让我们将因果模型分配给变量。对于treatment变量,我们分配了一个带有随机森林分类器的分类器功能因果模型(FCM)。对于outcome变量,我们分配了一个加性噪声模型,其中随机森林回归作为函数和噪声的经验分布。我们将经验分布分配给其他变量,因为它们在因果图中没有父节点。
causal_model = gcm.StructuralCausalModel(causal_graph)
causal_model.set_causal_mechanism(treatment_var, gcm.ClassifierFCM(gcm.ml.create_random_forest_classifier()))
causal_model.set_causal_mechanism(outcome_var, gcm.AdditiveNoiseModel(gcm.ml.create_random_forest_regressor()))
for covariate in covariates:
causal_model.set_causal_mechanism(covariate, gcm.EmpiricalDistribution())
为了适合分类器FCM,我们将处理列转换为字符串类型。
df = df.astype({treatment_var: str})
gcm.fit(causal_model, df)
输出如下:
Fitting causal mechanism of node smcol: 100%|██████████| 18/18 [00:06<00:00, 2.68it/s]
在计算CATE之前,我们首先将家庭划分为收入百分位数的等宽箱(equi-width bins)。这使我们能够研究对不同收入群体的影响。
import numpy as np
percentages = [0.0, 0.2, 0.4, 0.6, 0.8, 1.0]
bin_edges = [0]
bin_edges.extend(np.quantile(df.inc, percentages[1:]).tolist())

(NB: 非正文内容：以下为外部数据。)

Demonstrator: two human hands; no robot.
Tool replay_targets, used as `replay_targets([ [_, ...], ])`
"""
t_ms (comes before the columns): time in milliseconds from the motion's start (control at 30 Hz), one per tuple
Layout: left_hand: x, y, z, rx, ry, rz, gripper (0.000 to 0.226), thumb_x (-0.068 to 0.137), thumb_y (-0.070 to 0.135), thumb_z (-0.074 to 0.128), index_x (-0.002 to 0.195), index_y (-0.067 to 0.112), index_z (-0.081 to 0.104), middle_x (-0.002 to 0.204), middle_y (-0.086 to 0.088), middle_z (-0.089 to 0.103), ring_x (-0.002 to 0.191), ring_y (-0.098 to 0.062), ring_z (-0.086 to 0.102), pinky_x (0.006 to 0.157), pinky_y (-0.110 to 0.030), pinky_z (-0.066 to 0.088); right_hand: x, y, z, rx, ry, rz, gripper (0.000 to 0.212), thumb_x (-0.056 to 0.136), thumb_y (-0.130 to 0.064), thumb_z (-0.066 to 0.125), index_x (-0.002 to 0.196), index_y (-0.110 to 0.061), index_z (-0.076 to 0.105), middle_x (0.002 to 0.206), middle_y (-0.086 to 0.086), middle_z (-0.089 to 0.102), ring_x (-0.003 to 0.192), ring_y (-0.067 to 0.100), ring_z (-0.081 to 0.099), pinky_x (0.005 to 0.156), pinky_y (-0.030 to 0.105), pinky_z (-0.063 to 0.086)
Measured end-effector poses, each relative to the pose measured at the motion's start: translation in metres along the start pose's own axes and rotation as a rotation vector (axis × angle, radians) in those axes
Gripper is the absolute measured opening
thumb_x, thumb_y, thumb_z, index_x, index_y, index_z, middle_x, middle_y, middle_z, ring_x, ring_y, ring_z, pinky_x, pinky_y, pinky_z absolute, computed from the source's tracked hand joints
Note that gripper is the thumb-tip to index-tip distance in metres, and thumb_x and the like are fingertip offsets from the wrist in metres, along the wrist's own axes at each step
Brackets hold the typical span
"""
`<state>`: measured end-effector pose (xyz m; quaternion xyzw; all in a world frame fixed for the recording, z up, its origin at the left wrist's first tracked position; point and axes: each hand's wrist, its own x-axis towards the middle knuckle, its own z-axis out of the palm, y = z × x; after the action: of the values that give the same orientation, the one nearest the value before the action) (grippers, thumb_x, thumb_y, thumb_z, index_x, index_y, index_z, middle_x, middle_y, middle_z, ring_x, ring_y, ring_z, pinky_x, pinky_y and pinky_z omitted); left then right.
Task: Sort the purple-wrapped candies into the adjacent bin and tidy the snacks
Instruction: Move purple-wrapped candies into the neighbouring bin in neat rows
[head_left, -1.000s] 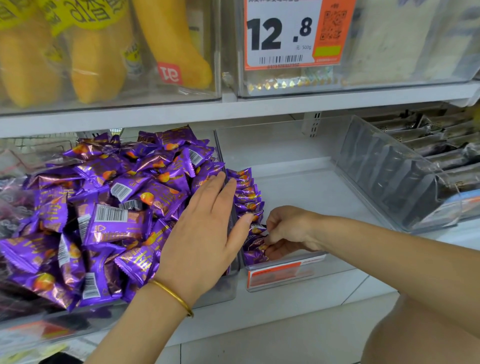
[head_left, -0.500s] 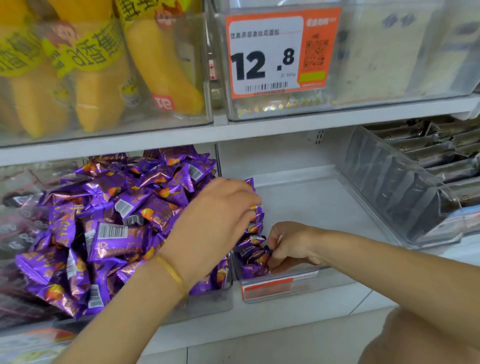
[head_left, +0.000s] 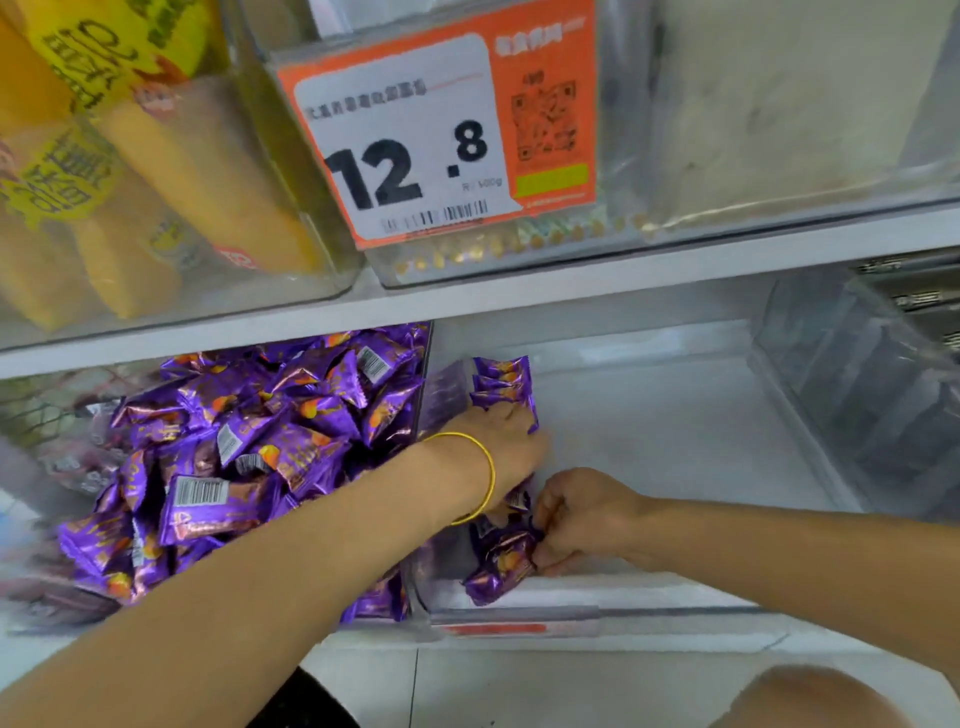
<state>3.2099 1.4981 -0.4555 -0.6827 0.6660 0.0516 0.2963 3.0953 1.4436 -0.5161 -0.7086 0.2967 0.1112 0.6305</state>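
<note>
A heap of purple-wrapped candies fills the clear left bin. In the adjacent bin a row of purple candies stands on edge along the left wall. My left hand, with a gold bangle on the wrist, reaches over the divider, and its fingers curl down over the middle of that row, their tips hidden. At the row's front end my right hand pinches a purple candy.
The adjacent bin's floor is bare to the right of the row. A clear bin of dark-wrapped snacks stands at the right. On the shelf above are yellow packets and a bin with an orange 12.8 price tag.
My left hand left the heap, where it lay flat, and crossed the divider onto the standing row. My right hand stayed at the row's front end. The view moved closer.
</note>
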Motion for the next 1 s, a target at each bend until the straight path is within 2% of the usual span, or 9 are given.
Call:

bin_edges[-1] += 1 # adding 1 to the last edge as last edge is excluded by np.digitize
groups = [f'{percentages[i]*100:.0f}%-{percentages[i+1]*100:.0f}%' for i in range(len(percentages)-1)]

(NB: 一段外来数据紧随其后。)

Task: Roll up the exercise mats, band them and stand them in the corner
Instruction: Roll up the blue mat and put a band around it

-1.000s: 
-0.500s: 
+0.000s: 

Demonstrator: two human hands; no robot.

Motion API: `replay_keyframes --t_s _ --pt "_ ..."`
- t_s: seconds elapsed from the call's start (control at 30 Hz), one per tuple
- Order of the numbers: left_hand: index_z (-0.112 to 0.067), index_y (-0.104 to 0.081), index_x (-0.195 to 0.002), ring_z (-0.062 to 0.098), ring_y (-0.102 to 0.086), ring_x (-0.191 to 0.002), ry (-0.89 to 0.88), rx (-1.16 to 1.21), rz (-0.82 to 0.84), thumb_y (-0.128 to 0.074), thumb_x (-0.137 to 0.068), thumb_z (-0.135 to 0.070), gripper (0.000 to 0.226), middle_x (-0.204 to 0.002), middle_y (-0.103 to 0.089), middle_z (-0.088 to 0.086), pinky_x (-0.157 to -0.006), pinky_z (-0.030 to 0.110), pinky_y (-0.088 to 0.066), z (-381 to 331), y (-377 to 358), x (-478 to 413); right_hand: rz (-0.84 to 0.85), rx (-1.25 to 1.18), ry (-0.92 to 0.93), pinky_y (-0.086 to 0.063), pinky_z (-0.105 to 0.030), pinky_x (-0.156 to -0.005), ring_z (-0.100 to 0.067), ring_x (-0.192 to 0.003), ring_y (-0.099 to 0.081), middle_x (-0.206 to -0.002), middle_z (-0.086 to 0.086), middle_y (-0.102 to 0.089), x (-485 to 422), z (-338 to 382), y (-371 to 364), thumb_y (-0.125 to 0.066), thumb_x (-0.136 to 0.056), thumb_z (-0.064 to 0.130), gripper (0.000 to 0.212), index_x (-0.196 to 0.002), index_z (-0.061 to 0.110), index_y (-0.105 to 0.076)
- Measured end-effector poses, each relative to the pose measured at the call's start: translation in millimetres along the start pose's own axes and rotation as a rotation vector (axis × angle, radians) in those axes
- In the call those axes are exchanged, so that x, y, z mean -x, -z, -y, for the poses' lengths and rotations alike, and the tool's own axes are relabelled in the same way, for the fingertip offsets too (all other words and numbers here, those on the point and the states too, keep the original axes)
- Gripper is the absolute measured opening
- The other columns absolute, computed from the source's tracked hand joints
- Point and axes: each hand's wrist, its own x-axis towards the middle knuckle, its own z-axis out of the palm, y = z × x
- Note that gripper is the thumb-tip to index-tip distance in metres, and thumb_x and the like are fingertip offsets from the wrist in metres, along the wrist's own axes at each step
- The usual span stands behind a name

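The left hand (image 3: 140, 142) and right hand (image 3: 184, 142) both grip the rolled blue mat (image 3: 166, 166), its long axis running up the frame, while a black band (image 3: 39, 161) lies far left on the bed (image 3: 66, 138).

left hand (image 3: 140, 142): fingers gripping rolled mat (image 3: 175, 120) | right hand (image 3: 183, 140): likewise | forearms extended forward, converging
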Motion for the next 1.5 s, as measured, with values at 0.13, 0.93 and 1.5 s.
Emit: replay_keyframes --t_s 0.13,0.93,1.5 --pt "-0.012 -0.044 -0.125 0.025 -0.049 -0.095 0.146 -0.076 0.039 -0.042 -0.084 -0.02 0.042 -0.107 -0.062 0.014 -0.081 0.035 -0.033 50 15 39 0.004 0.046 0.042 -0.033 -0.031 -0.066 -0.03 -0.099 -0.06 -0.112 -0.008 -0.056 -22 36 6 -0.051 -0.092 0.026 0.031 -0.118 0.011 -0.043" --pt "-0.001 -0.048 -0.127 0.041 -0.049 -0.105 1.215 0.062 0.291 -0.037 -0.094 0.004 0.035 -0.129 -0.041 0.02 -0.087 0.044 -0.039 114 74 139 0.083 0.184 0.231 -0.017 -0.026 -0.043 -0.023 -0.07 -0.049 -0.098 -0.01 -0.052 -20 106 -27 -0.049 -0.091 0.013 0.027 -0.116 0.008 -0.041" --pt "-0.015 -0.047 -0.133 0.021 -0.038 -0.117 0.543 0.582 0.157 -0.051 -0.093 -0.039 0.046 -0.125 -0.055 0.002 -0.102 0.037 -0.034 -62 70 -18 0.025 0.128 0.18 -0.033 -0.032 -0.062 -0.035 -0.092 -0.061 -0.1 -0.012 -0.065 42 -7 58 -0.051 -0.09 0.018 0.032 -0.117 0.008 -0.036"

group_index_to_group_label = dict(zip(range(1, len(bin_edges)+1), groups))
现在我们可以计算CATE了。为此,我们对拟合因果图中的治疗变量进行随机干预,从介入分布中抽取样本,按收入组分组观察,然后计算每个组的治疗效果。
np.random.seed(47)
def estimate_cate():
samples = gcm.interventional_samples(causal_model,
{treatment_var: lambda x: np.random.choice(['0', '1'])},
observed_data=df)
eligible = samples[treatment_var] == '1'
ate = samples[eligible][outcome_var].mean() - samples[~eligible][outcome_var].mean()
result = dict(ate = ate)
group_indices = np.digitize(samples['inc'], bin_edges)

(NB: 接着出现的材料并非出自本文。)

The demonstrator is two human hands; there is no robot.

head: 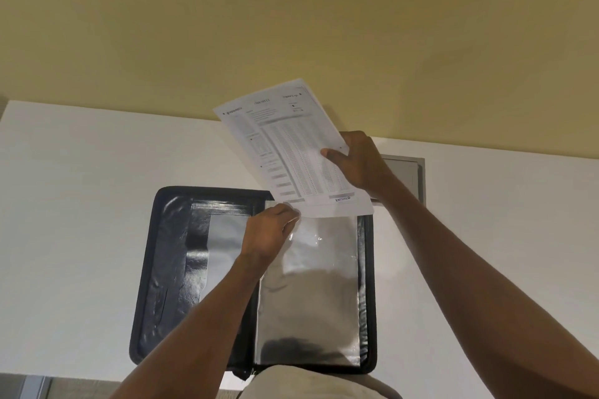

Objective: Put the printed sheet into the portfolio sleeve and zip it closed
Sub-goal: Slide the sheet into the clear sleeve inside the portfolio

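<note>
your right hand point(355, 160) pinches the printed sheet point(291, 146) by its side edge, tilted, so its lower edge meets the top opening of the clear sleeve point(311, 285). your left hand point(270, 230) is closed on the sleeve's top lip, probably to keep it open. the portfolio point(168, 269) lies open on the white bench point(81, 204), zip not yet closed.

Even, fairly bright indoor light, warm cast on the yellow wall point(291, 10). Strong glare patches on the clear plastic portfolio sleeve point(311, 285) and glossy black lining. White tabletop point(81, 204) near blown out. Print on the white sheet point(291, 146) too soft to read. Wide-angle bowing at the edges.
</note>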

samples['group_index'] = group_indices
for group_index in group_index_to_group_label:
group_samples = samples[samples['group_index'] == group_index]
eligible_in_group = group_samples[treatment_var] == '1'
cate = group_samples[eligible_in_group][outcome_var].mean() - group_samples[~eligible_in_group][outcome_var].mean()
result[group_index_to_group_label[group_index]] = cate
return result
group_to_median, group_to_ci = gcm.confidence_intervals(estimate_cate, num_bootstrap_resamples=100)
print(group_to_median)
print(group_to_ci)
输出结果如下:
{'ate': 6519.046476486404, '0%-20%': 3985.972442541254, '20%-40%': 3109.9999288096888, '40%-60%': 5731.625707624532, '60%-80%': 7605.467796966453, '80%-100%': 11995.55917989574}
{'ate': array([4982.99412698, 8339.97497725]), '0%-20%': array([2630.16909916, 5676.94495668]), '20%-40%': array([1252.7312225 , 5215.15452742]), '40%-60%': array([3533.43542901, 8243.86661569]), '60%-80%': array([ 4726.56666574, 10603.23313684]), '80%-100%': array([ 4981.36999637, 19280.14639468])}
如置信区间所示[4982.99, 8339.97]
,401(k)资格对净金融资产的平均处理效果为正。 现在,让我们画出不同收入群体的CATEs,以便清楚地了解情况。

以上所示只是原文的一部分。